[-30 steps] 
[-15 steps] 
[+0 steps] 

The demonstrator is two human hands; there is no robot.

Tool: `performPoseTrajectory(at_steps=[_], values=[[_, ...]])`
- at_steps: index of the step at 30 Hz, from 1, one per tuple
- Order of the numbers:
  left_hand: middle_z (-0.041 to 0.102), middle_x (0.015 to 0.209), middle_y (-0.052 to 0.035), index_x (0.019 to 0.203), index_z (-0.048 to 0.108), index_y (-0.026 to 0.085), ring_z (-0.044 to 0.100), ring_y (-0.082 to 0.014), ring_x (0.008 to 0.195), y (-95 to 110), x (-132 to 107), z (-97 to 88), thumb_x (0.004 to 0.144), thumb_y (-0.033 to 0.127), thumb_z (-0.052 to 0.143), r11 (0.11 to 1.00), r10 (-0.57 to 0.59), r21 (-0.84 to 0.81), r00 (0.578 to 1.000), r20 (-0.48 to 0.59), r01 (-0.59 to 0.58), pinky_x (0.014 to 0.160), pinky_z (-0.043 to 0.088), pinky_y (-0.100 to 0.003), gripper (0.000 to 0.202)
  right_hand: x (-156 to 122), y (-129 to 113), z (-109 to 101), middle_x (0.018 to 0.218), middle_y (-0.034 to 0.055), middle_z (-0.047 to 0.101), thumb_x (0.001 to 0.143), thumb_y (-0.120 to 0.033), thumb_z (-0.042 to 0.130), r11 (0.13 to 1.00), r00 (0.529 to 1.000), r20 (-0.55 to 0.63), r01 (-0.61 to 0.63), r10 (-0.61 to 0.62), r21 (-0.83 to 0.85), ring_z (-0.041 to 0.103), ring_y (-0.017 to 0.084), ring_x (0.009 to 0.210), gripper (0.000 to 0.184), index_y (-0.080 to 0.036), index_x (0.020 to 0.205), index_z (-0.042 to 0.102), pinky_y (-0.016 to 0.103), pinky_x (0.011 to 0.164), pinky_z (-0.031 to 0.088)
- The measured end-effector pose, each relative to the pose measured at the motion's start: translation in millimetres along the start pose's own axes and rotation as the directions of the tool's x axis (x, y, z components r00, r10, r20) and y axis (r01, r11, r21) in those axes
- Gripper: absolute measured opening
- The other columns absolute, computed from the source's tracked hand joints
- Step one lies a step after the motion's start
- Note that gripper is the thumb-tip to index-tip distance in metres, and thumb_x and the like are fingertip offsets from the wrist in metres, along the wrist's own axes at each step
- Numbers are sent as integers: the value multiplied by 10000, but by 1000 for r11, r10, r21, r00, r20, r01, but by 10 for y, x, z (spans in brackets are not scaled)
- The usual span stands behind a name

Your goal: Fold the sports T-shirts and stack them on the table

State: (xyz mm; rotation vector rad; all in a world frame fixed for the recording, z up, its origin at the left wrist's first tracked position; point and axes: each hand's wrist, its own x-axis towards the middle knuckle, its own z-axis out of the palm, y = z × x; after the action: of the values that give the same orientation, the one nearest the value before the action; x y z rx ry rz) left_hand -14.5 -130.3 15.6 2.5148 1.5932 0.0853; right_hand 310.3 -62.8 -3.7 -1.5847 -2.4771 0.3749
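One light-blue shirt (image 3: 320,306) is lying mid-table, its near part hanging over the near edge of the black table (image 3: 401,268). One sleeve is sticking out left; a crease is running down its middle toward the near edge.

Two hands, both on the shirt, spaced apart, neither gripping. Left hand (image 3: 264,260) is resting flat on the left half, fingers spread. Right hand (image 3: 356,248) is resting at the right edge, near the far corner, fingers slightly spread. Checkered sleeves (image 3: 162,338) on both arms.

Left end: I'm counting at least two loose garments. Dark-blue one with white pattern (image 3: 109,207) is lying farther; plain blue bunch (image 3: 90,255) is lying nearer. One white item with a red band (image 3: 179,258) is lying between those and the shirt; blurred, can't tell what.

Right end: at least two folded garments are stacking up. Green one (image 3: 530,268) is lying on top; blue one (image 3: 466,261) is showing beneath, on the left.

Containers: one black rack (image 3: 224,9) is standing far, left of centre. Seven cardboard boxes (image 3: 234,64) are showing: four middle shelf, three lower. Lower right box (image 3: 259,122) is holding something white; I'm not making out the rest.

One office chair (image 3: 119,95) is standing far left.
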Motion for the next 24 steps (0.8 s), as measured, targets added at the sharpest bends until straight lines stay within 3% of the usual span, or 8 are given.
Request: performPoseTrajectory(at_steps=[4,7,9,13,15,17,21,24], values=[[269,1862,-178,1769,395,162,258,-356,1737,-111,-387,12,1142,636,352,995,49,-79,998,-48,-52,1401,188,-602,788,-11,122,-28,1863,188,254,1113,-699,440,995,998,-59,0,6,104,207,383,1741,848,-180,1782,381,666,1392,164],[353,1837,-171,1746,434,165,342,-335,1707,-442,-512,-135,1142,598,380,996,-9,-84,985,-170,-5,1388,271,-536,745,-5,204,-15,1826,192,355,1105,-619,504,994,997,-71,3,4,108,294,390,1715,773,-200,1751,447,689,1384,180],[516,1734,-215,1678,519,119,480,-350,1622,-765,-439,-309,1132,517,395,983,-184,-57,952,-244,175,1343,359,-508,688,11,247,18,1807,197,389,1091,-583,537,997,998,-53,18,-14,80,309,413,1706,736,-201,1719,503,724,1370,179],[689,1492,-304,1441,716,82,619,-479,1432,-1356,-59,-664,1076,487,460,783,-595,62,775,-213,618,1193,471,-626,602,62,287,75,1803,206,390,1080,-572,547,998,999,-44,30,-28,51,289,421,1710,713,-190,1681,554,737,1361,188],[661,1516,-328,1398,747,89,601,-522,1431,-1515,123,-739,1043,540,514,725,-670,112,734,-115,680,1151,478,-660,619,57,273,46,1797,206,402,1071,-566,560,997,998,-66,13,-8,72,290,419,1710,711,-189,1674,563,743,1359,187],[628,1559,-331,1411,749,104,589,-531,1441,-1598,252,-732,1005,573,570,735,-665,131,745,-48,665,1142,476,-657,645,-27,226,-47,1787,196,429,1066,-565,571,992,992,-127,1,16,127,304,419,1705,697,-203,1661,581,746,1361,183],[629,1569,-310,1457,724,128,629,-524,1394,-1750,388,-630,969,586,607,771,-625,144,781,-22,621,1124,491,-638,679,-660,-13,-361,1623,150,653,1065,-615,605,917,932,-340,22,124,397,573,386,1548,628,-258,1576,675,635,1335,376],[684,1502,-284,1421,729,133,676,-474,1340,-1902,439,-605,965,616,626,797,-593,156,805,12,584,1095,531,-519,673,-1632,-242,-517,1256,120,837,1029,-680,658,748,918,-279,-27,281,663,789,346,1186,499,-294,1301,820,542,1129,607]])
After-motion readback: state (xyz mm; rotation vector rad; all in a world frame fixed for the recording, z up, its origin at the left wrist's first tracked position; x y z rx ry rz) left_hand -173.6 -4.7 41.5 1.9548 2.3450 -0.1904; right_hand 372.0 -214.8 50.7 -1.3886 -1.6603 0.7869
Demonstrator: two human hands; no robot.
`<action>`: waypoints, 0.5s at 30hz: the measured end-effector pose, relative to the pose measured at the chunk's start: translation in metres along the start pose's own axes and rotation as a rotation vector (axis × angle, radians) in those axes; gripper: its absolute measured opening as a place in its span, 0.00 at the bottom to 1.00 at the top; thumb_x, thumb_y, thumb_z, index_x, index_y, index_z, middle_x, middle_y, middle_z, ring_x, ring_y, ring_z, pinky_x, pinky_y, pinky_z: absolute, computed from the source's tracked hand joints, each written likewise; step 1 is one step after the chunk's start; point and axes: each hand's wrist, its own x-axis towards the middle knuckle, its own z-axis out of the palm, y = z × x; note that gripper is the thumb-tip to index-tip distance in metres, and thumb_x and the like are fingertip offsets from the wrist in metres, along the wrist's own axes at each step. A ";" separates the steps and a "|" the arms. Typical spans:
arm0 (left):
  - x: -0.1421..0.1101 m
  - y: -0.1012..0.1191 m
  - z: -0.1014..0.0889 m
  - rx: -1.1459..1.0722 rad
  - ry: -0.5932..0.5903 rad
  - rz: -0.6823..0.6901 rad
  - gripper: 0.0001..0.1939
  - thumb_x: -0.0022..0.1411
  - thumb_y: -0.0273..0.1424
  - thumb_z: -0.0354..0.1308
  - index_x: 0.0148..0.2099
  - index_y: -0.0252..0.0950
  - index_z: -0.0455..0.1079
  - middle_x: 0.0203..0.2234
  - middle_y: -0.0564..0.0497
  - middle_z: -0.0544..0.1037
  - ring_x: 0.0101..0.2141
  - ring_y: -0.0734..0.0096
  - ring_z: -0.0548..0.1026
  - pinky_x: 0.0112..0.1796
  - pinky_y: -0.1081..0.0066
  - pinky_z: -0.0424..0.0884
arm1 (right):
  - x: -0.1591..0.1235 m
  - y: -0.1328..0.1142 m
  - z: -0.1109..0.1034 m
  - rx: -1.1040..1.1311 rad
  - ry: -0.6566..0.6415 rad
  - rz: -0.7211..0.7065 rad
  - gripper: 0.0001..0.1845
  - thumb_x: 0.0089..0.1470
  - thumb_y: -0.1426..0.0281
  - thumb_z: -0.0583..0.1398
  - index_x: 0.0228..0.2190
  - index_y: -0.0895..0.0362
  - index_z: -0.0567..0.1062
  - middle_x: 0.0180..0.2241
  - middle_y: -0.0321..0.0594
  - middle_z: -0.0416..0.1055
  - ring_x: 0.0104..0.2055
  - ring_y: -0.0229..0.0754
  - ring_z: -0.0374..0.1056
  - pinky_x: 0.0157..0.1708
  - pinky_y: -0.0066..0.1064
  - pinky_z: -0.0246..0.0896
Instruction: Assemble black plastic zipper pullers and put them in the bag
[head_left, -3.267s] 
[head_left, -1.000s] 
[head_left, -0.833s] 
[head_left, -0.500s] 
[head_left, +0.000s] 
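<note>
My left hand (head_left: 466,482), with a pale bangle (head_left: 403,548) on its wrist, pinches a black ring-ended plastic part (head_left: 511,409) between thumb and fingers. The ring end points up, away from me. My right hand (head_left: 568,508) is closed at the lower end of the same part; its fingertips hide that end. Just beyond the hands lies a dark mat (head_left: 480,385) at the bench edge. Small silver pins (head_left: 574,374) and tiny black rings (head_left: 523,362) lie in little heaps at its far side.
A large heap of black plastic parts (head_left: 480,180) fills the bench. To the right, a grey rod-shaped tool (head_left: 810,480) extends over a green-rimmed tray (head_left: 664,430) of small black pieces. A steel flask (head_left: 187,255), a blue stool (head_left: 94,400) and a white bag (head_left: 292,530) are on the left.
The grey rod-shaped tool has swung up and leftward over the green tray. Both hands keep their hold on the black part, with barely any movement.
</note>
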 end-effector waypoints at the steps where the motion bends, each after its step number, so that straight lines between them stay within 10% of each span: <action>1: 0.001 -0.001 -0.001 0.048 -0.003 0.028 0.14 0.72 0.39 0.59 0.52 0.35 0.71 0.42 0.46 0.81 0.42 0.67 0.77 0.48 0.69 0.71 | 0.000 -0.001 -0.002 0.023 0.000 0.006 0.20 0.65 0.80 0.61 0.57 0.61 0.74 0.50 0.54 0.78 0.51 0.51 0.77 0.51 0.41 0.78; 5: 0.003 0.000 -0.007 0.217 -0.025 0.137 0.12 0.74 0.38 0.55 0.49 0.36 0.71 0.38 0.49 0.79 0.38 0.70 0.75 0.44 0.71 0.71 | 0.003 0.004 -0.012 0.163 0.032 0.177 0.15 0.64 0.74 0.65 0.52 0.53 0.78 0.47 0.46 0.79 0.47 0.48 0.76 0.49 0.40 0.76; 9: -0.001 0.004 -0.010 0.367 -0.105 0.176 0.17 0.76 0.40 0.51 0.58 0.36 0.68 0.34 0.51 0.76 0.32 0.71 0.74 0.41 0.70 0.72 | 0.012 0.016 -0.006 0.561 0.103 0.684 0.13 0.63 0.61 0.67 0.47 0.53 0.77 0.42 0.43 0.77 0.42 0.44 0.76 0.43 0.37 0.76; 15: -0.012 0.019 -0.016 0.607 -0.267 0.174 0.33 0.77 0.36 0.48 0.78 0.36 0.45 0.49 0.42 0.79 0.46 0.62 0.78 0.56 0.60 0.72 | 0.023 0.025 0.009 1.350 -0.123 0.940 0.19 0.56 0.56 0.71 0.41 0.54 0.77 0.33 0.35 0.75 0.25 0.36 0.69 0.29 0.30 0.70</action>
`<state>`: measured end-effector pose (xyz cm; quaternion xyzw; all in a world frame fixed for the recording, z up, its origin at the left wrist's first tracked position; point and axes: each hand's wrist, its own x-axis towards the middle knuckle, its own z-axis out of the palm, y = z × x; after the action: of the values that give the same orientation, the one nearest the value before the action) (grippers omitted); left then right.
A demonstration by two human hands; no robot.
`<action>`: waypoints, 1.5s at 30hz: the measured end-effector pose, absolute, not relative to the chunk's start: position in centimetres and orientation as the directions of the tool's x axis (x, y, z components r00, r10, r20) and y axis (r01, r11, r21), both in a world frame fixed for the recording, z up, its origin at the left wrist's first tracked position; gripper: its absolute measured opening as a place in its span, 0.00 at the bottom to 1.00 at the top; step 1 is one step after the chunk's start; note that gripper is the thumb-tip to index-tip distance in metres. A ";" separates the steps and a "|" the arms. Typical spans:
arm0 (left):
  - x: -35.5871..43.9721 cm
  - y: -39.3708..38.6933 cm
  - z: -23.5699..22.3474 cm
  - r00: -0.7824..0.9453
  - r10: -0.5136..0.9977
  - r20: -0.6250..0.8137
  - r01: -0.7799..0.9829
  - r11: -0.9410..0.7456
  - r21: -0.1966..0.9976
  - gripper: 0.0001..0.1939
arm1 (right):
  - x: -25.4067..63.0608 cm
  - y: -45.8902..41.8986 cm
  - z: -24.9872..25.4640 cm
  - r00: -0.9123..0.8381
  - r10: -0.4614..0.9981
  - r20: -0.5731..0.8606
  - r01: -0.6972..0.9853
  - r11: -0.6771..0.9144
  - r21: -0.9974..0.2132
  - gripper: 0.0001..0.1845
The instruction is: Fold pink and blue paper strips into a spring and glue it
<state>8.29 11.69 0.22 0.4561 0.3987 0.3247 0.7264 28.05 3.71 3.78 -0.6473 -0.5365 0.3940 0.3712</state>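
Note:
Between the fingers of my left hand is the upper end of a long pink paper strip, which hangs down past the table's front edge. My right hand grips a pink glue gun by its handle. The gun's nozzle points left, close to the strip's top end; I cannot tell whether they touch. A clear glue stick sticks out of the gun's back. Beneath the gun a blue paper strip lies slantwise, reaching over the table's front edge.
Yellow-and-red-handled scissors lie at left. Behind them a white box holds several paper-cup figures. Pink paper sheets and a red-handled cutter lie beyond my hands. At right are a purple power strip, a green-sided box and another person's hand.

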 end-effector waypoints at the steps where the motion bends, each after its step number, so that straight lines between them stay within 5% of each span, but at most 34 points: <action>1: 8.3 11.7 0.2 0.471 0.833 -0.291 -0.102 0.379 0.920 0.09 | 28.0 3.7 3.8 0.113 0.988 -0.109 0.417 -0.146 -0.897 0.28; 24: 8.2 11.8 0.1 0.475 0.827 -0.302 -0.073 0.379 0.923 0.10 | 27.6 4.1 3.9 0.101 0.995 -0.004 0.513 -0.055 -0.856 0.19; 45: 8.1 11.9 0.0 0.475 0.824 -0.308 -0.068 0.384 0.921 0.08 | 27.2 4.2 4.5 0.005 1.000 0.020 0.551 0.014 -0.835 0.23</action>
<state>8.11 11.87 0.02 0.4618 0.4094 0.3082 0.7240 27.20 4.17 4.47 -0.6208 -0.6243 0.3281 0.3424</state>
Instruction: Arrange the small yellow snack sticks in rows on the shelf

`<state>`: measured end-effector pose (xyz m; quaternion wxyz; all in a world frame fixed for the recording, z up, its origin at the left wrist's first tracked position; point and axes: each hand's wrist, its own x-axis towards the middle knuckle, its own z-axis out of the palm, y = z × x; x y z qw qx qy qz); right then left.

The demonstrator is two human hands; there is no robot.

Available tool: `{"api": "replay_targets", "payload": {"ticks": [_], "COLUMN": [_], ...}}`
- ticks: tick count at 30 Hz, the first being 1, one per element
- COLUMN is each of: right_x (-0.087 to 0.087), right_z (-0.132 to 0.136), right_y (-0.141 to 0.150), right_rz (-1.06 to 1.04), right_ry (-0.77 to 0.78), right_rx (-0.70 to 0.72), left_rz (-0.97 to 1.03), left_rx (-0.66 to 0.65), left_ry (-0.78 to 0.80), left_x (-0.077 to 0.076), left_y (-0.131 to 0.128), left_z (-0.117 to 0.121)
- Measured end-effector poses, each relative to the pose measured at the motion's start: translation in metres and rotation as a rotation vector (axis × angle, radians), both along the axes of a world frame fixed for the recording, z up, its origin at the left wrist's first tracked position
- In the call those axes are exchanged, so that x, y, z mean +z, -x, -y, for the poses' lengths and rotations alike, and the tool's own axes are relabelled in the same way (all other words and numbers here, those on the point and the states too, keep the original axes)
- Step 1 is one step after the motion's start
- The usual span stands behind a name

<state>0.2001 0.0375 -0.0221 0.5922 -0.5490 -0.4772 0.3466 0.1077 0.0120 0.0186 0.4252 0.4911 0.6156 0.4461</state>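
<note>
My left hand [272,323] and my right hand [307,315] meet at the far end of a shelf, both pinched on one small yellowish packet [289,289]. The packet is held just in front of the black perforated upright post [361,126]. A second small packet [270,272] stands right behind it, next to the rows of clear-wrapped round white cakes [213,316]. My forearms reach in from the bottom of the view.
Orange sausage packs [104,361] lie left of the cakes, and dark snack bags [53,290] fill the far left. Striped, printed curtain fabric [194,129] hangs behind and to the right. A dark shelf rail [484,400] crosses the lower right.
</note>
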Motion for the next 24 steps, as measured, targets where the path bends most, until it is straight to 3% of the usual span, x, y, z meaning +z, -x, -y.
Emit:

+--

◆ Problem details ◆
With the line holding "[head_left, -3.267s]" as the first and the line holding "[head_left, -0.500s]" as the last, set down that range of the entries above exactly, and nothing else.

◆ Response to the exercise ◆
[head_left, -3.267s] 
[head_left, -1.000s] 
[head_left, -0.833s] 
[head_left, -0.500s] 

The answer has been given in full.